Jafar Noho, salah satu tokoh Ternate, mengatakan beberapa hal yang masih dipertahankan itu, antara lain, prosesi membaca doa kere fere sebelum mendaki. Prosesi ini dipimpin oleh juru kunci Gunung Gamalama.
"Warga dari luar Ternate, termasuk wisatawan mancanegara yang melakukan pendakian di Gunung Gamalama juga selalu berusaha mematuhi tradisi itu," kata, Jafar Noho di Ternate, Kamis, 2/8.
Selain itu, kata Jafar Noho, kepercayaan lain yang masih dipegang adalah jumlah orang dalam satu kelompok yang mendaki sebaiknya genap, misalnya empat atau enam orang. Karena kalau jumlahnya ganjil, dipercayai salah seorang di antaranya akan mendapat celaka.
Tradisi lain adalah tidak boleh membawa minuman keras dan dilarang mengucapkan kata-kata kotor, misalnya memaki orang lain. Saat berada di puncak gunung juga tidak boleh kencing sembarang tempat, terutama didekat kompleks kuburan tua.
Komplek pemakaman itu diyakini sebagai kuburan para wali yang menyebarkan Islam di wilayah Maluku Utara.
Jafar Noho mengatakan di puncak Gunung Gamalama ada mata air di celah batu yang dikenal dengan nama mata air abdas. Air dari sumber ini dipercaya warga setempat bisa menjadi obat menyembuhkan berbagai penyakit dalam.

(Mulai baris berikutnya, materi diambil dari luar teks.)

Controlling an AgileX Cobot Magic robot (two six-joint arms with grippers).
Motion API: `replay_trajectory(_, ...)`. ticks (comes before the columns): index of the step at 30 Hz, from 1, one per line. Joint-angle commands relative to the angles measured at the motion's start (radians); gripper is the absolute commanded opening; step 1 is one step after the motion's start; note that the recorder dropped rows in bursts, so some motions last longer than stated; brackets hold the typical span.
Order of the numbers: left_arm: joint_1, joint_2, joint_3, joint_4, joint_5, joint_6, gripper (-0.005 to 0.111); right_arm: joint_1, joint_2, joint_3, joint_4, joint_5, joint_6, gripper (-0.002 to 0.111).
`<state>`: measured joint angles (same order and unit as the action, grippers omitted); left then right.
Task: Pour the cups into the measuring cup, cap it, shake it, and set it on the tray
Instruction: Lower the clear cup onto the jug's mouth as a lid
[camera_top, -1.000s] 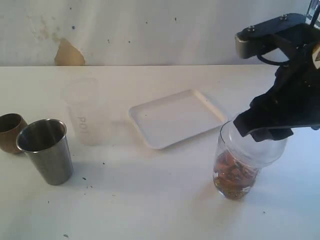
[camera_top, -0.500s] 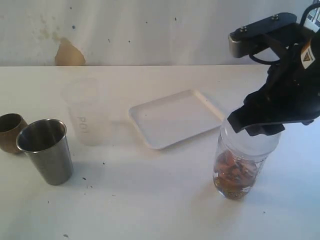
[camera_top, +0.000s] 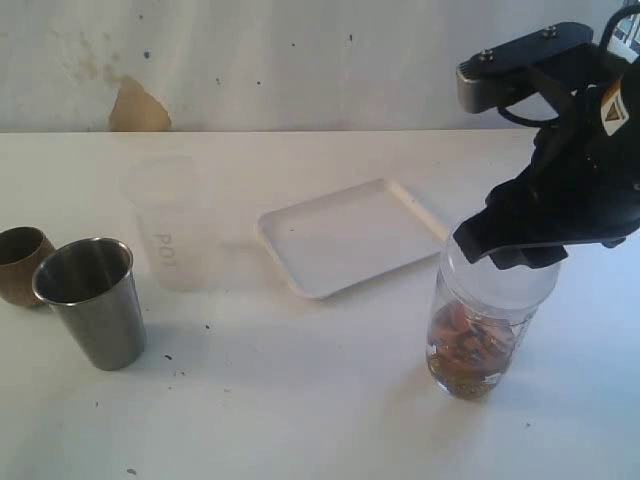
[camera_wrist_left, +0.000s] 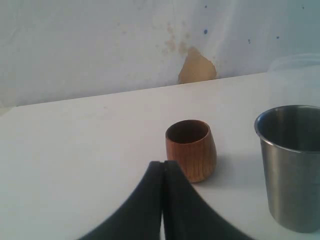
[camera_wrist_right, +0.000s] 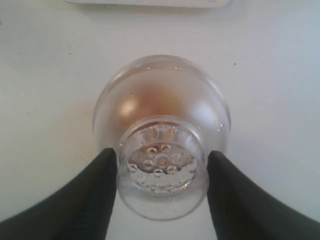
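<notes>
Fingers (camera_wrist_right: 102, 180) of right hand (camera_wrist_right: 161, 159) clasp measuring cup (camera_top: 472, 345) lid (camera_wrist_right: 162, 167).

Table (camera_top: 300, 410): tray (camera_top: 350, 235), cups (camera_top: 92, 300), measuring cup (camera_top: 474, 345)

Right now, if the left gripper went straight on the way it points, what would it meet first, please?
Probably the small brown cup, just beyond the shut left gripper; depth is hard to judge. The steel tumbler stands aside.
</notes>
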<state>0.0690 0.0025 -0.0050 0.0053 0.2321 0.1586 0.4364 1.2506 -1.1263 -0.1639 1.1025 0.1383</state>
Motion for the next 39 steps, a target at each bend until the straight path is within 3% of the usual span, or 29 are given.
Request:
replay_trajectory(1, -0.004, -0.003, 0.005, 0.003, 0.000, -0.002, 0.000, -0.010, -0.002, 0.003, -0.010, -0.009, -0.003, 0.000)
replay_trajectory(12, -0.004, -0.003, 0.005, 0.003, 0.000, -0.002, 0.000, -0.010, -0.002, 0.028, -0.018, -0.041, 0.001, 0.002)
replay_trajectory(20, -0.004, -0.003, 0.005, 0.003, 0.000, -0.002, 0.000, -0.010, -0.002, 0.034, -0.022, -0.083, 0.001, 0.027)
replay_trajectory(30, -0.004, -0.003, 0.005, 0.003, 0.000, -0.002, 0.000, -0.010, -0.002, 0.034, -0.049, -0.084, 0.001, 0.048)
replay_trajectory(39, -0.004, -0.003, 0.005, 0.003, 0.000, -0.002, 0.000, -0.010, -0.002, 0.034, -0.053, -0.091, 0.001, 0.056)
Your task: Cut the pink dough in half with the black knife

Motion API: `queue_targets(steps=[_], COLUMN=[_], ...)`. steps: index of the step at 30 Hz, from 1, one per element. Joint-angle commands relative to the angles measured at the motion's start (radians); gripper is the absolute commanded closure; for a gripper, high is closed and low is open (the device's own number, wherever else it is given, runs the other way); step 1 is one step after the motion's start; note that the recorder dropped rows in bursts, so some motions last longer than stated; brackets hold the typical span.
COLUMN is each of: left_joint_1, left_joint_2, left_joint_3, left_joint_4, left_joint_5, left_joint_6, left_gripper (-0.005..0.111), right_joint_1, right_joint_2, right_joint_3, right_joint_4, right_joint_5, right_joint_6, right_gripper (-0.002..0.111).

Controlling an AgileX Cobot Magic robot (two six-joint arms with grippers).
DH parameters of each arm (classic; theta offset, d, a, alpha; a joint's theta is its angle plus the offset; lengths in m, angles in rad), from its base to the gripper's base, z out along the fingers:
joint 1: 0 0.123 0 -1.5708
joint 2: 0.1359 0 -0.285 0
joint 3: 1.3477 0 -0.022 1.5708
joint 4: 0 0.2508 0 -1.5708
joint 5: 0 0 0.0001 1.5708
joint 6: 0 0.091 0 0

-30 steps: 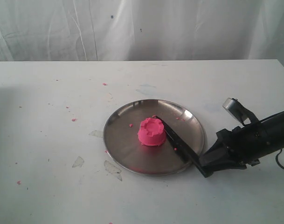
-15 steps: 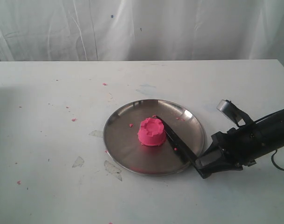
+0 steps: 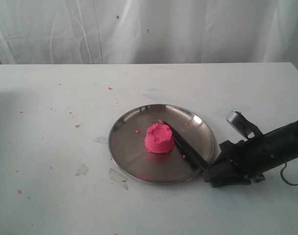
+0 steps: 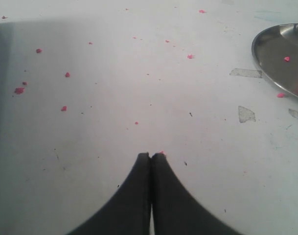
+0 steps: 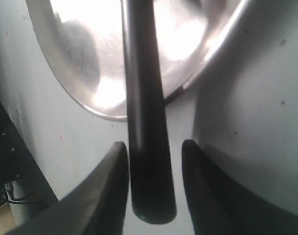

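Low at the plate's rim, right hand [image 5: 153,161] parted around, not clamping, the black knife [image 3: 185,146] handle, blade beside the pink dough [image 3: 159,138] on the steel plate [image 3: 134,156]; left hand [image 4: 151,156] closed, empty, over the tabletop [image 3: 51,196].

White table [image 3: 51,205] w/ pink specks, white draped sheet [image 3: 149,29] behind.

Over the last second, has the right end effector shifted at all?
Yes. In the exterior view the right end effector has dropped lower and drawn slightly back from the steel plate rim, its fingers straddling the black knife handle without gripping it.
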State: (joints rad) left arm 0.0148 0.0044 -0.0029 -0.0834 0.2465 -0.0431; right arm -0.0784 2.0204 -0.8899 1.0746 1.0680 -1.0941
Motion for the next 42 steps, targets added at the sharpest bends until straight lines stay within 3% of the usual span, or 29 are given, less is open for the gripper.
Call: queue_targets(steps=[1, 16, 28, 33, 37, 42], left_joint_1=[-0.002, -0.002, -0.002, -0.002, -0.002, -0.002], left_joint_2=[-0.004, -0.004, -0.004, -0.004, -0.004, -0.004], left_joint_3=[0.003, 0.003, 0.003, 0.003, 0.003, 0.003], left_joint_4=[-0.005, -0.005, -0.005, -0.005, -0.005, -0.005], left_joint_5=[0.001, 0.001, 0.001, 0.001, 0.001, 0.001], left_joint_6=[-0.001, -0.001, -0.001, -0.001, -0.001, -0.001], left_gripper=[0.107, 0.107, 0.107, 0.107, 0.107, 0.107], right_joint_1=[0.001, 0.001, 0.001, 0.004, 0.046, 0.199], right_joint_2=[0.008, 0.008, 0.004, -0.031, -0.097, -0.197], right_joint_3=[-0.020, -0.066, -0.096, -0.151, -0.156, -0.156], right_joint_4=[0.005, 0.007, -0.014, -0.003, -0.016, -0.174], right_joint_5=[0.002, 0.107, 0.069, 0.153, 0.153, 0.073], right_joint_6=[-0.002, 0.066, 0.074, 0.138, 0.138, 0.223], right_gripper=[0.073, 0.075, 0.075, 0.076, 0.081, 0.082])
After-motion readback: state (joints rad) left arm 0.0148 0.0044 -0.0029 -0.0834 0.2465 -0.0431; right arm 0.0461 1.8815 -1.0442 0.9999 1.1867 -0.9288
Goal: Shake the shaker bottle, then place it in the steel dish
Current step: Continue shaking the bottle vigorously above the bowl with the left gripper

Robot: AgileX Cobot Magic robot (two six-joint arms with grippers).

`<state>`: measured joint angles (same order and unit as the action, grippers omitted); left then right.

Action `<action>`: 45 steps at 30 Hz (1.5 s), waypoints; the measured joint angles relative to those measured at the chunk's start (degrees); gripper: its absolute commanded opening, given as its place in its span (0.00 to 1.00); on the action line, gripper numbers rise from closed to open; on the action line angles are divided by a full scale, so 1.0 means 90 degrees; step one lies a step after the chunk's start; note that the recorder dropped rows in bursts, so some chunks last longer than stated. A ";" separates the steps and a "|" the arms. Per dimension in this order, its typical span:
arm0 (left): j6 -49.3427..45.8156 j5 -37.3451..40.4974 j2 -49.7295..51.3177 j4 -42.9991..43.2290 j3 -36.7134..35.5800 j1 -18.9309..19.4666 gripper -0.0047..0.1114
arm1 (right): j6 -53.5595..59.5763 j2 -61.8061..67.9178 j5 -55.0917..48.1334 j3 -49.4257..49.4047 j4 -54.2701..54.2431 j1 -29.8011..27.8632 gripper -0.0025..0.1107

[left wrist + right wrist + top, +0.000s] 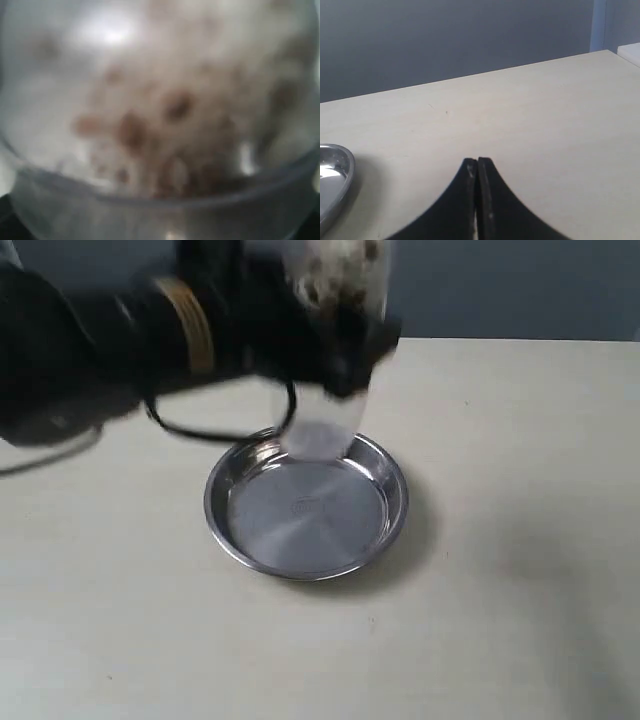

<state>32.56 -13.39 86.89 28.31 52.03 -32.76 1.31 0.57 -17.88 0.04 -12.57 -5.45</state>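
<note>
Beige table (520,540) bears the dish (305,510) below the left claw (350,360), clamped on the bottle (325,425) (blurred); right claw (478,170) closed, empty, dish beside it.

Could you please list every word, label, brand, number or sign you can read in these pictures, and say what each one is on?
No text can be read in any view.
On the steel dish: a small stamped mark at the middle of its floor, too small and blurred to read.
On the shaker bottle: no label shows, and it is blurred in both views that show it.
</note>
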 measured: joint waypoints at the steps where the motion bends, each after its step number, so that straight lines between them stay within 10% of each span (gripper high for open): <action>1: 0.0033 0.0125 0.0208 0.0044 -0.0106 0.0009 0.04 | 0.0000 0.0000 0.0000 0.0000 0.0000 0.0000 0.02; 18: -0.0428 0.0188 -0.0113 0.0331 0.0309 0.0068 0.04 | 0.0000 0.0000 0.0000 0.0000 0.0000 0.0000 0.02; 23: -0.0390 0.1364 0.0205 0.0650 0.0253 -0.0050 0.04 | 0.0000 0.0000 0.0000 0.0000 0.0000 0.0000 0.02; 45: -0.0295 0.0283 -0.0009 -0.0388 -0.0765 0.0134 0.04 | 0.0000 0.0000 0.0000 0.0000 0.0000 0.0000 0.02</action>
<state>29.91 -10.84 86.81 24.82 45.15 -31.56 1.31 0.57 -17.88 0.04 -12.57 -5.45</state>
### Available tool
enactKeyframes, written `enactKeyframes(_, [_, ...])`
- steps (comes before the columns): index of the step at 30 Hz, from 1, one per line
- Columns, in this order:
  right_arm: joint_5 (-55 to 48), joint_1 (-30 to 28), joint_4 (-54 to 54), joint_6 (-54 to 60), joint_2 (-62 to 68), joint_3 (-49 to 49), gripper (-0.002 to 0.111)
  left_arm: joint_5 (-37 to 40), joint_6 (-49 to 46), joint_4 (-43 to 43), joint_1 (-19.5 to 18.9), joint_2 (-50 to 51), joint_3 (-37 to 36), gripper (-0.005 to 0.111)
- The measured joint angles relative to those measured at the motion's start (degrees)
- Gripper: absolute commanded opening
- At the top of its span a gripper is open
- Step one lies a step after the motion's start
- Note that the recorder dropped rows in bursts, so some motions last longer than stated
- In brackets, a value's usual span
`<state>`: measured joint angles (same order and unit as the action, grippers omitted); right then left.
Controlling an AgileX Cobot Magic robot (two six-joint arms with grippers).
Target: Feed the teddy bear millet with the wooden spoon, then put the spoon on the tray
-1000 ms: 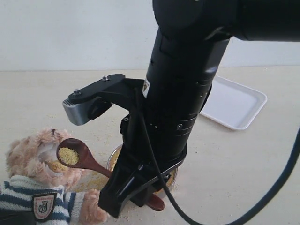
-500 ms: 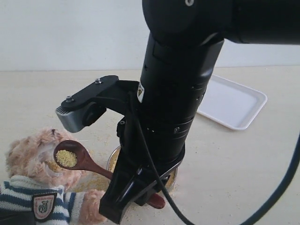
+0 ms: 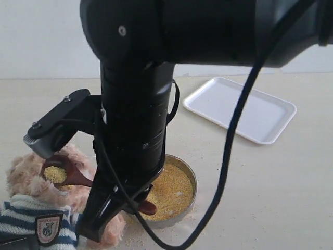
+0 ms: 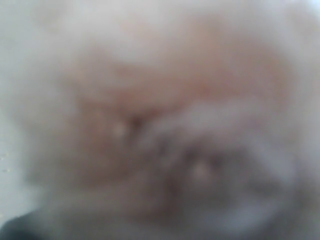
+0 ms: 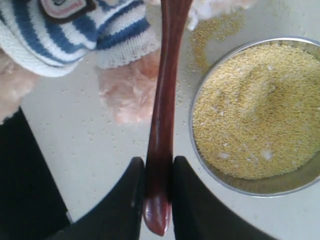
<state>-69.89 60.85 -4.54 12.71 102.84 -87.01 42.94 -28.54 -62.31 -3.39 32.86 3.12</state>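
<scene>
With my right gripper (image 5: 158, 172) pinched narrowly on the handle end of the wooden spoon (image 3: 73, 176), its long axis runs left to the teddy bear (image 3: 23, 179), millet (image 3: 54, 174) at its face, the tray (image 3: 250, 107) far right.

The teddy bear (image 3: 23, 179) sat at the near left corner of the tabletop (image 3: 281, 187). Just to its right, by the near edge, stood the steel bowl (image 3: 192, 179) with the millet (image 3: 169, 190) in it. The wooden spoon (image 3: 70, 178) reached from the bowl's near side to the bear's face. The tray (image 3: 242, 107) lay toward the far right, well apart.
</scene>
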Motion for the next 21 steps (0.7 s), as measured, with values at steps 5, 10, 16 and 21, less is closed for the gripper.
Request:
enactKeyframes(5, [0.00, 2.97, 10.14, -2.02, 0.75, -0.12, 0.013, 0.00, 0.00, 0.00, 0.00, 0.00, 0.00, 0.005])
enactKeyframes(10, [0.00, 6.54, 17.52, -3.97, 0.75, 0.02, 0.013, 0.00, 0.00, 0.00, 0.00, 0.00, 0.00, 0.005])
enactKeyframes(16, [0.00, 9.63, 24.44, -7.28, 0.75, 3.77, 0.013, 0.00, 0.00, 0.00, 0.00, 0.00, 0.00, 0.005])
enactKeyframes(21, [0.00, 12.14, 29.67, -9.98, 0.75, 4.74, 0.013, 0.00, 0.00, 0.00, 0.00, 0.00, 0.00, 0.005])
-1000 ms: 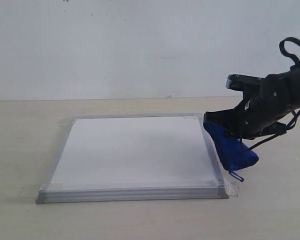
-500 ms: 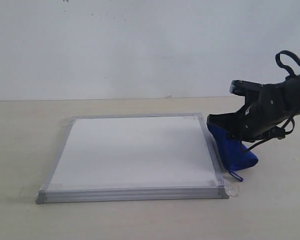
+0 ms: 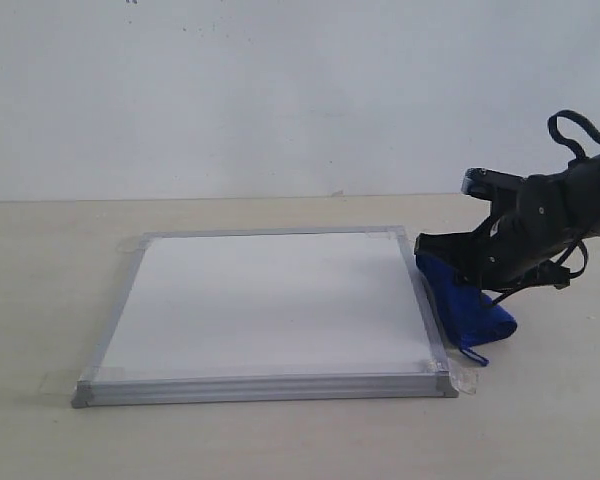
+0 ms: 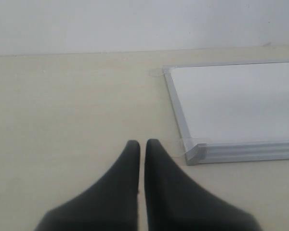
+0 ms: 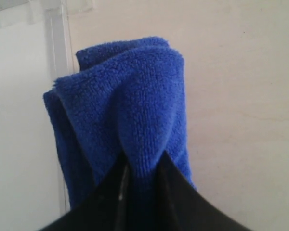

Gunung Gamalama adalah salah satu objek wisata yang terus dipromosikan Pemerintah Kot aTernate, karena menawarkan pemandangan indah. Saat di puncak gunung para pendaki akan bisa melihat hamparan perkebunan cengkih dan pala. Dan di kejauhan akan tersaji panorama Pulau Tidore dan laut Halmahera.